- _Data for this exercise_:
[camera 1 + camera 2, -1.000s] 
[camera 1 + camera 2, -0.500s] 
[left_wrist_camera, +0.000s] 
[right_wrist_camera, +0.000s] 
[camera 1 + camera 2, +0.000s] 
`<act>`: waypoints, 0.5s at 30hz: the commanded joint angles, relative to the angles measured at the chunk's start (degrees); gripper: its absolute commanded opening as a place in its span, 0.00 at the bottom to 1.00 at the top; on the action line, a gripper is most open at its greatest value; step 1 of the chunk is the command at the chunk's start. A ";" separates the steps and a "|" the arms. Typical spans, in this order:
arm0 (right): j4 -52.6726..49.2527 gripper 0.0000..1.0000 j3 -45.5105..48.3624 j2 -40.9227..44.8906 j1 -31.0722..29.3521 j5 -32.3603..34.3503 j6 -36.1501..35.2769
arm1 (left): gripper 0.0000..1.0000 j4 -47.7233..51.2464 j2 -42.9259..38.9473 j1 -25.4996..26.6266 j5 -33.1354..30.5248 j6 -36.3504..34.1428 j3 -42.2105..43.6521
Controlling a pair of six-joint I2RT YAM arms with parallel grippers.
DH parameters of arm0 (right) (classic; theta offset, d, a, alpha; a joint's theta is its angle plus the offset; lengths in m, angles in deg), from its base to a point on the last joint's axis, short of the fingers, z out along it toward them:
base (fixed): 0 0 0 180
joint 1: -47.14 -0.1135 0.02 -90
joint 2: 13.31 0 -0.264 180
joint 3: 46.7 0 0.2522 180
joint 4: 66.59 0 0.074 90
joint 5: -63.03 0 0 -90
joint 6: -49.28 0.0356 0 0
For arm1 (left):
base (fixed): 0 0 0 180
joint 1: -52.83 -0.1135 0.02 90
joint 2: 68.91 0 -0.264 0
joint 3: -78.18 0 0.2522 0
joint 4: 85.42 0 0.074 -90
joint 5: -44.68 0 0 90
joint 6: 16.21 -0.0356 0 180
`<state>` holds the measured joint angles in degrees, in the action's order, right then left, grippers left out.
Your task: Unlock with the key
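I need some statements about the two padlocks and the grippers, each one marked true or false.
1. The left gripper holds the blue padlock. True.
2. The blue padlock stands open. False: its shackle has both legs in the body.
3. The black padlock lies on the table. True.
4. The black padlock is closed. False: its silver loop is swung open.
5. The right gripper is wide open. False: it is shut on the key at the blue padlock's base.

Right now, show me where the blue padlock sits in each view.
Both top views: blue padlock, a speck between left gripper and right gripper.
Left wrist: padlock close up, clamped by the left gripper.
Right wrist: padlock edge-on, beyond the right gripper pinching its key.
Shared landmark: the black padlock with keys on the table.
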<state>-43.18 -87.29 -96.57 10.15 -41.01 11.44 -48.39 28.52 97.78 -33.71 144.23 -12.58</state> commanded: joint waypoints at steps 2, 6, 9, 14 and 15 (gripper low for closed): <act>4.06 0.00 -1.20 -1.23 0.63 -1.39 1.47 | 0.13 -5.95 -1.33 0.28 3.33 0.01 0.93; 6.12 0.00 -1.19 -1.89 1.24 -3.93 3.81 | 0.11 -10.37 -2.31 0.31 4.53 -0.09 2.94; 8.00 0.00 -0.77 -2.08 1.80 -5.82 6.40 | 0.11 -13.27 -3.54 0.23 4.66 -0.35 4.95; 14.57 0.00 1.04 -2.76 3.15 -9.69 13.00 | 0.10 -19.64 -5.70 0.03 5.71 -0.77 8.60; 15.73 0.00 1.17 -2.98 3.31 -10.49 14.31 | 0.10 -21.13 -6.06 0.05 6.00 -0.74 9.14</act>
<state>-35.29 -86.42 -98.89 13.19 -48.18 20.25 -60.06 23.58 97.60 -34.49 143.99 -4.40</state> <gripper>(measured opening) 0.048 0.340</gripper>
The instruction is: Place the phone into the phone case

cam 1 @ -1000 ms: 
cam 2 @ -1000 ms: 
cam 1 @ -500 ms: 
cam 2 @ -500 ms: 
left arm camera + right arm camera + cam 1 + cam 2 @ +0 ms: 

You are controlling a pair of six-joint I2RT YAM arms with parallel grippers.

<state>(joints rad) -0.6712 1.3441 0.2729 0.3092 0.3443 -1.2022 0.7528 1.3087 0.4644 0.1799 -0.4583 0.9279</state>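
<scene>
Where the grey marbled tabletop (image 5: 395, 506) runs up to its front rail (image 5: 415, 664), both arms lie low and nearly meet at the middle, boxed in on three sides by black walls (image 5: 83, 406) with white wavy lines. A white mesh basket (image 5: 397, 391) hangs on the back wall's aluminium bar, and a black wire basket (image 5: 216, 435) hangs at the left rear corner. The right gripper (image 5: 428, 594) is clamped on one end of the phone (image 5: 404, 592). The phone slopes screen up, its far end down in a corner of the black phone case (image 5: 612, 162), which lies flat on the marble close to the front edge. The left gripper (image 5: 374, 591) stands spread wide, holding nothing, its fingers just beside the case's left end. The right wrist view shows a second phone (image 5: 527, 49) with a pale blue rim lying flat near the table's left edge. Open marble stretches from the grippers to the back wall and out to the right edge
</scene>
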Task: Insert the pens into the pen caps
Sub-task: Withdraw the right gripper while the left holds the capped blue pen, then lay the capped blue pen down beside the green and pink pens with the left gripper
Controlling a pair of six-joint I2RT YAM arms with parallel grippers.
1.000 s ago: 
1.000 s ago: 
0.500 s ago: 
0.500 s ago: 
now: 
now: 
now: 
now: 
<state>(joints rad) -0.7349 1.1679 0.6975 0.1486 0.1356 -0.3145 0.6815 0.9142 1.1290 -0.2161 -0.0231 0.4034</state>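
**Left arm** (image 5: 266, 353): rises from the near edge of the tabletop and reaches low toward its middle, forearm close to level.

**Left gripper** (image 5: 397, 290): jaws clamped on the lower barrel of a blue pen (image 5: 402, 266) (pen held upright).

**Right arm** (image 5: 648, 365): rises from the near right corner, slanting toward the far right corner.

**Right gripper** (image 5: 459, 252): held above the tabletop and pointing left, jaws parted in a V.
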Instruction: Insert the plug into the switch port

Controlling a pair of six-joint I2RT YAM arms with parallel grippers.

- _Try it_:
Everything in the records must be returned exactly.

- _Solution to this task_:
[camera 1 + camera 2, -1.000s] 
[camera 1 + camera 2, -0.500s] 
[left_wrist_camera, +0.000s] 
[right_wrist_camera, +0.000s] 
[camera 1 + camera 2, +0.000s] 
`<act>`: waypoints, 0.5s at 30hz: the commanded joint angles, relative to the angles measured at the chunk's start (degrees); gripper: its absolute commanded opening as a place in its span, 0.00 at the bottom to 1.00 at the top; on the action line, a gripper is most open at its greatest value; step 1 of the chunk is the command at the chunk's start. A ";" separates the steps and a "|" the arms. Typical spans, in this order:
arm0 (right): j4 -52.6726..49.2527 gripper 0.0000..1.0000 j3 -45.5105..48.3624 j2 -40.9227..44.8906 j1 -31.0722..29.3521 j5 -32.3603..34.3503 j6 -36.1501..35.2769
arm1 (left): gripper 0.0000..1.0000 j4 -47.7233..51.2464 j2 -42.9259..38.9473 j1 -25.4996..26.6266 j5 -33.1354..30.5248 j6 -36.3504..34.1428 j3 -42.2105..43.6521
Controlling a pair of six-joint I2RT YAM arms with parallel grippers.
DH parameters of arm0 (right) (classic; theta offset, d, a, alpha; a joint's theta is its angle plus the offset; lengths in m, angles in deg), from its base to a point on the last joint's axis, short of the fingers, z out along it toward them:
base (fixed): 0 0 0 180
joint 1: -47.14 -0.1135 0.02 -90
joint 2: 13.31 0 -0.264 180
joint 3: 46.7 0 0.2522 180
joint 4: 66.59 0 0.074 90
joint 5: -63.03 0 0 -90
joint 6: -49.28 0.0356 0 0
For arm1 (left):
base (fixed): 0 0 0 180
joint 1: -52.83 -0.1135 0.02 90
joint 2: 68.91 0 -0.264 0
joint 3: -78.18 0 0.2522 0
joint 4: 85.42 0 0.074 -90
joint 5: -44.68 0 0 90
joint 6: 16.21 -0.0356 0 180
`<state>` holds the measured joint angles in degrees, in the action's order, right then left, grippers left out.
Your task: Unlock with the key
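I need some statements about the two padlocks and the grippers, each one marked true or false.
1. The left gripper holds the blue padlock. True.
2. The blue padlock stands open. False: its shackle has both legs in the body.
3. The black padlock lies on the table. True.
4. The black padlock is closed. False: its silver loop is swung open.
5. The right gripper is wide open. False: it is shut on the key at the blue padlock's base.

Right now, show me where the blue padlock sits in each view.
Both top views: blue padlock, a speck between left gripper and right gripper.
Left wrist: padlock close up, clamped by the left gripper.
Right wrist: padlock edge-on, beyond the right gripper pinching its key.
Shared landmark: the black padlock with keys on the table.
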<state>-43.18 -87.29 -96.57 10.15 -41.01 11.44 -48.39 28.52 97.78 -33.71 144.23 -12.58</state> commanded: joint waypoints at steps 2, 6, 9, 14 and 15 (gripper low for closed): <act>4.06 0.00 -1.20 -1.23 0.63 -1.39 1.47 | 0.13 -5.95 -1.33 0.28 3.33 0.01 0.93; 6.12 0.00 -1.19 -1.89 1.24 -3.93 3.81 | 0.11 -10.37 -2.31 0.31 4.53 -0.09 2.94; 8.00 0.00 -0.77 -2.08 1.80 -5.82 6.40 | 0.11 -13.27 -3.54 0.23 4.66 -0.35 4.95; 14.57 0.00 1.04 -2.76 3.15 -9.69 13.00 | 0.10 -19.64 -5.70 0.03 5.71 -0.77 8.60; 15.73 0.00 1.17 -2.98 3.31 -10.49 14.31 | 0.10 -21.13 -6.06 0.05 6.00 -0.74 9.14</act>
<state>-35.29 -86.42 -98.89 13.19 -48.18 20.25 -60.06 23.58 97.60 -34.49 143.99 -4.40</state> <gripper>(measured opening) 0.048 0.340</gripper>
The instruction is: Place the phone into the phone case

cam 1 @ -1000 ms: 
cam 2 @ -1000 ms: 
cam 1 @ -500 ms: 
cam 2 @ -500 ms: 
left arm camera + right arm camera + cam 1 + cam 2 @ +0 ms: 

You are controlling a pair of six-joint I2RT YAM arms with parallel grippers.

<state>(joints rad) -0.6712 1.3441 0.2729 0.3092 0.3443 -1.2022 0.7528 1.3087 0.4644 0.1799 -0.4583 0.9279</state>
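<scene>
Where the grey marbled tabletop (image 5: 395, 506) runs up to its front rail (image 5: 415, 664), both arms lie low and nearly meet at the middle, boxed in on three sides by black walls (image 5: 83, 406) with white wavy lines. A white mesh basket (image 5: 397, 391) hangs on the back wall's aluminium bar, and a black wire basket (image 5: 216, 435) hangs at the left rear corner. The right gripper (image 5: 428, 594) is clamped on one end of the phone (image 5: 404, 592). The phone slopes screen up, its far end down in a corner of the black phone case (image 5: 612, 162), which lies flat on the marble close to the front edge. The left gripper (image 5: 374, 591) stands spread wide, holding nothing, its fingers just beside the case's left end. The right wrist view shows a second phone (image 5: 527, 49) with a pale blue rim lying flat near the table's left edge. Open marble stretches from the grippers to the back wall and out to the right edge
</scene>
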Task: Insert the pens into the pen caps
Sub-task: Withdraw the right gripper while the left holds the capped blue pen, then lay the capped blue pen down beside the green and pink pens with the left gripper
Controlling a pair of six-joint I2RT YAM arms with parallel grippers.
1.000 s ago: 
1.000 s ago: 
0.500 s ago: 
0.500 s ago: 
now: 
now: 
now: 
now: 
<state>(joints rad) -0.7349 1.1679 0.6975 0.1486 0.1356 -0.3145 0.6815 0.9142 1.1290 -0.2161 -0.0231 0.4034</state>
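**Left arm** (image 5: 266, 353): rises from the near edge of the tabletop and reaches low toward its middle, forearm close to level.

**Left gripper** (image 5: 397, 290): jaws clamped on the lower barrel of a blue pen (image 5: 402, 266) (pen held upright).

**Right arm** (image 5: 648, 365): rises from the near right corner, slanting toward the far right corner.

**Right gripper** (image 5: 459, 252): held above the tabletop and pointing left, jaws parted in a V.
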Instruction: Insert the plug into the switch port

Controlling a pair of six-joint I2RT YAM arms with parallel grippers.

Nothing remains to add to the answer.